AggregationType string `json:"aggregation_type,omitempty"`
// AggregationField is the property or attribute to aggregate on (e.g. "temperature").
// Empty means aggregate over entity count.
AggregationField string `json:"aggregation_field,omitempty"`
// RankingIntent is true when the query requests a ranked/top-N result set.

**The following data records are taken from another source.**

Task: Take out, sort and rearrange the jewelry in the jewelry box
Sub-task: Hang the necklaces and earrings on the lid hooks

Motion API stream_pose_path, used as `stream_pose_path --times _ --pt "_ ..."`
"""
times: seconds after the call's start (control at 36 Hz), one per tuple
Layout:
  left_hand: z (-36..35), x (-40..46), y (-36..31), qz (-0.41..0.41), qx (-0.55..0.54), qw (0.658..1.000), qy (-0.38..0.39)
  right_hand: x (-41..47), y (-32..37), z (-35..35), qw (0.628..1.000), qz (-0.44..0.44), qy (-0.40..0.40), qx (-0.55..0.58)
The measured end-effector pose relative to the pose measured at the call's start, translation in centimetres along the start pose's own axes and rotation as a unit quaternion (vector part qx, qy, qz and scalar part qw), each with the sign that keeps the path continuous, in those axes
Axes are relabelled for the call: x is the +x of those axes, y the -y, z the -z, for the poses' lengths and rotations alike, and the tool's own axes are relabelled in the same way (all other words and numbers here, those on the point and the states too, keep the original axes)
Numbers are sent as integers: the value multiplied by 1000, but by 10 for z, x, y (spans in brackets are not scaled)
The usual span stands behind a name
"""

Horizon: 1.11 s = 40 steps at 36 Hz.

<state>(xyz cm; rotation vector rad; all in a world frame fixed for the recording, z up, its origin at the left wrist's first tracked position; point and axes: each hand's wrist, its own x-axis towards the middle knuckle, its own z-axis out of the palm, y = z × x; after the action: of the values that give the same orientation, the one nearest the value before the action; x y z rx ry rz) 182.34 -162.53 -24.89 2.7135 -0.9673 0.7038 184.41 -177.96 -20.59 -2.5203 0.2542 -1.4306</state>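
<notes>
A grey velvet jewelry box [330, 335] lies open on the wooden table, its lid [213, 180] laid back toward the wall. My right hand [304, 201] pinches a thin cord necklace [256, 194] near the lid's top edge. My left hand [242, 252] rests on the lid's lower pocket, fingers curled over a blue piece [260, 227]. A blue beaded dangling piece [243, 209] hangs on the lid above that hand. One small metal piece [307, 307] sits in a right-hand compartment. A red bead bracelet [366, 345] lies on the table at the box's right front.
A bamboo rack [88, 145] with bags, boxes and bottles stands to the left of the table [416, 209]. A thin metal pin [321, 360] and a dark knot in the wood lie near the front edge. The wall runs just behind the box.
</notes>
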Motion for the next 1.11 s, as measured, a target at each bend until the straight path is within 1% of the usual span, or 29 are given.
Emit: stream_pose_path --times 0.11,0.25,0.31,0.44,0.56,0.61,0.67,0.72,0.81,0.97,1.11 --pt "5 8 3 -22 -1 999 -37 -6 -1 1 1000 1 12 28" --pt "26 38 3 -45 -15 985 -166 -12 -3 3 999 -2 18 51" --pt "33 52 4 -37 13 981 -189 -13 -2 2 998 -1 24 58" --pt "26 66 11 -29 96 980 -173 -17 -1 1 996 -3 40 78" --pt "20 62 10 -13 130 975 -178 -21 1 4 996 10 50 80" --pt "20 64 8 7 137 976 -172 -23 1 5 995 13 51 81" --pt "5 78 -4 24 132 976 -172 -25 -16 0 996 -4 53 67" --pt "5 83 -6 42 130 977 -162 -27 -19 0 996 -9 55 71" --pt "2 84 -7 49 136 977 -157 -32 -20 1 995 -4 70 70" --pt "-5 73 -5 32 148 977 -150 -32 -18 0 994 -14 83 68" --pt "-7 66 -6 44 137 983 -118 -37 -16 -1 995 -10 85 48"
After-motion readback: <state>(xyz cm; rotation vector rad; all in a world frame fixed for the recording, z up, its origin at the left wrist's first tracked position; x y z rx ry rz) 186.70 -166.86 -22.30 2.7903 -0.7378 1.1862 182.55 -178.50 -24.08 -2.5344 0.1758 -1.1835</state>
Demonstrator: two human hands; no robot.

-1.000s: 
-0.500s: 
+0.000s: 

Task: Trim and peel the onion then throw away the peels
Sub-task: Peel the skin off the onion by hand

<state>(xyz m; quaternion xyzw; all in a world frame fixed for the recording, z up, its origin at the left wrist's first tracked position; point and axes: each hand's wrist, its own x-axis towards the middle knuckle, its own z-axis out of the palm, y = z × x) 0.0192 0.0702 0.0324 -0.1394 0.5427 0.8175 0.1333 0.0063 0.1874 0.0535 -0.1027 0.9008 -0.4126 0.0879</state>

RankingIntent bool `json:"ranking_intent,omitempty"`
}
SearchOptions provides declarative search configuration.
func (*SearchOptions) HasIndexFilters ¶
func (o *SearchOptions) HasIndexFilters() bool
HasIndexFilters returns true if any index filters are specified.
func (*SearchOptions) InferStrategy ¶
func (o *SearchOptions) InferStrategy() SearchStrategy
InferStrategy determines the best search strategy based on options.
func (*SearchOptions) SetDefaults ¶
func (o *SearchOptions) SetDefaults()
SetDefaults applies default values for unset options.
type SearchStrategy ¶
type SearchStrategy string
SearchStrategy represents the type of search to perform.
const ( StrategyGraphRAG SearchStrategy = "graphrag" StrategyGeoGraphRAG SearchStrategy = "geo_graphrag" StrategyTemporalGraphRAG SearchStrategy = "temporal_graphrag" StrategyHybridGraphRAG SearchStrategy = "hybrid_graphrag" StrategyPathRAG SearchStrategy = "pathrag" StrategySemantic SearchStrategy = "semantic" StrategyExact SearchStrategy = "exact" StrategyAggregation SearchStrategy = "aggregation" )
Search strategy constants for query routing.